▶ _WHAT IS EXPECTED_
Start at the line in the entries below that contains "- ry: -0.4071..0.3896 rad", stop at the line that contains "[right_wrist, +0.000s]", and output exactly the lines in that span, both ends included.

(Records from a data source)
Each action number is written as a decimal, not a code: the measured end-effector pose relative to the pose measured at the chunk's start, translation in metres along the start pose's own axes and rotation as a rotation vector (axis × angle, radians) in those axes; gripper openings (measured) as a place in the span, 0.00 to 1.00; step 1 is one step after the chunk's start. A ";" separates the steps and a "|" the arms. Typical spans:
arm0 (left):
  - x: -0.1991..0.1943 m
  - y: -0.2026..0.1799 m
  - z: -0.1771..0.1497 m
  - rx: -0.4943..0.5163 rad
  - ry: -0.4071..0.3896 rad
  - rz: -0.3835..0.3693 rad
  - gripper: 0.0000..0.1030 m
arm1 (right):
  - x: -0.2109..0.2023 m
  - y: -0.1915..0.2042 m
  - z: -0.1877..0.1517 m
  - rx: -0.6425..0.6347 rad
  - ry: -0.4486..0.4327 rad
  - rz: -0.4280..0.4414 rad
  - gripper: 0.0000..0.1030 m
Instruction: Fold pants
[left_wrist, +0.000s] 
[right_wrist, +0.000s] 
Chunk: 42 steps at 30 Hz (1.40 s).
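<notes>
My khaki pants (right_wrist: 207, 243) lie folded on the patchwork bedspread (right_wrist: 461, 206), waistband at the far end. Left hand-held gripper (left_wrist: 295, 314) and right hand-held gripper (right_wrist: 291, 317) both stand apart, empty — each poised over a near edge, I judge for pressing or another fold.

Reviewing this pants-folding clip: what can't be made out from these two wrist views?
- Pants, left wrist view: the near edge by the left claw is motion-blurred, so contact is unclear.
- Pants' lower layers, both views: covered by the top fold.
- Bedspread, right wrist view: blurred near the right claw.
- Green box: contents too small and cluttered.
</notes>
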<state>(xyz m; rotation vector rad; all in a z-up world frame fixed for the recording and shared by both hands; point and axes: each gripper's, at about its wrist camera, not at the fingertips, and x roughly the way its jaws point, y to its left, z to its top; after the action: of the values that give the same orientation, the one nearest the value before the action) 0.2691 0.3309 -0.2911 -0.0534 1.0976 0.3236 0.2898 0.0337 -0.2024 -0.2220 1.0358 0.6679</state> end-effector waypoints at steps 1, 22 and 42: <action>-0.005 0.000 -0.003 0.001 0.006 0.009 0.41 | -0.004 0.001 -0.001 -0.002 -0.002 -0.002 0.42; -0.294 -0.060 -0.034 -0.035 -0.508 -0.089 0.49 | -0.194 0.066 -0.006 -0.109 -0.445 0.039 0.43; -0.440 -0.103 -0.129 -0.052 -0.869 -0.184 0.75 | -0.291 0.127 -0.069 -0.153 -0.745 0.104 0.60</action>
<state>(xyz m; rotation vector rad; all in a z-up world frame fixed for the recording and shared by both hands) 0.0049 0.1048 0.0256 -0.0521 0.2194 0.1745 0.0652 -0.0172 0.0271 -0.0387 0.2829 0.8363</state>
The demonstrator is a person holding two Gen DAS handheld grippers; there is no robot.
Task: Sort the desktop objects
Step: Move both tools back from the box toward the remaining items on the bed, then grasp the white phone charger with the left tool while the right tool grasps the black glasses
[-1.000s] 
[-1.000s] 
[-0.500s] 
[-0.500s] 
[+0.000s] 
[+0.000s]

▶ _RESPONSE BOX_
  - ry: -0.4071..0.3896 rad
  - rz: -0.3835..0.3693 rad
  - gripper: 0.0000..0.1030 m
arm1 (right):
  - x: -0.2109..0.2023 m
  - y: -0.1915..0.2042 m
  - z: -0.1877..0.1517 m
  - rx: -0.6425..0.6347 rad
  - ry: -0.4486..0.4327 rad
  - rz: -0.4280..0.4414 rad
  - gripper: 0.0000..0.1030 m
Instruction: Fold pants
[left_wrist, +0.000s] 
[right_wrist, +0.000s] 

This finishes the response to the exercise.